I’m probably overlooking something insanely simple, but I’ve got absolutely no idea what it is. If I wasn’t so frustrated, it would be more amusing than apt that every Samba Windows credentials example in the documentation shows an “Access Denied” error message below it.
Neither the appliance or the shares are visible under Network (the appliance showed up after installing the ‘Web Service Discovery for Windows Networks’ Rockon, but didn’t seem to fix any access issues. Connection attempts result in similar error messages to other approaches.).
Trying to connect using all documented Windows approaches results in errors rejecting access regardless of using the IP or hostname. I’ve tried credentials for both the Share owner (no web UI access) and an admin account (with web UI access).

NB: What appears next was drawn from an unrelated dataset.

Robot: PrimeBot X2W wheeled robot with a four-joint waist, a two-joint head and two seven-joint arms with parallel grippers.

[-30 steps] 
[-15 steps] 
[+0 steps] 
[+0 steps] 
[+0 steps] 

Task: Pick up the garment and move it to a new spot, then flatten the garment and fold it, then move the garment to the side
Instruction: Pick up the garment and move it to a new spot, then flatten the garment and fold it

Entering only in login credentials I get “The specified network password is not correct”
Changing the username to include the workgroup like ‘WORKGROUP\myusername’ then denies access due to ‘invalid username’
I’m copy/pasting directly from a pw manager and have updated the user passwords the same way to double check they match
The Samba shares and exports appear to be set up properly and I’ve toggled every Windows 10 Pro (Version 22H2) option I can either think of or google.
The service is turned on
The samba service has a matching workgroup name to the Windows device
Group is set to ‘users’ which matches both admin and non-admin users created
A user has been created and identified as the owner of the Share
I’ve added Read/Write/Execute permissions on the Share for both owner and group
I’ve checked the smb.conf file to confirm it matched other examples posted here
The samba service has been turned on/off several times after changes
I’ve deleted and re-added exports
I’ve changed Share owners between admin and non-admin users
I’ve tried all kinds of combinations of export options with seemingly no effect. Currently I’ve got one admin user, browseable=Y, guest=N, read only=N.
I’ve turned on Windows features for SMB 1.0 and confirmed that SMBDirect was on
‘File & Printer Sharing Over SMBDirect’ has been enabled for windows firewall passthrough, along with ‘HomeGroup’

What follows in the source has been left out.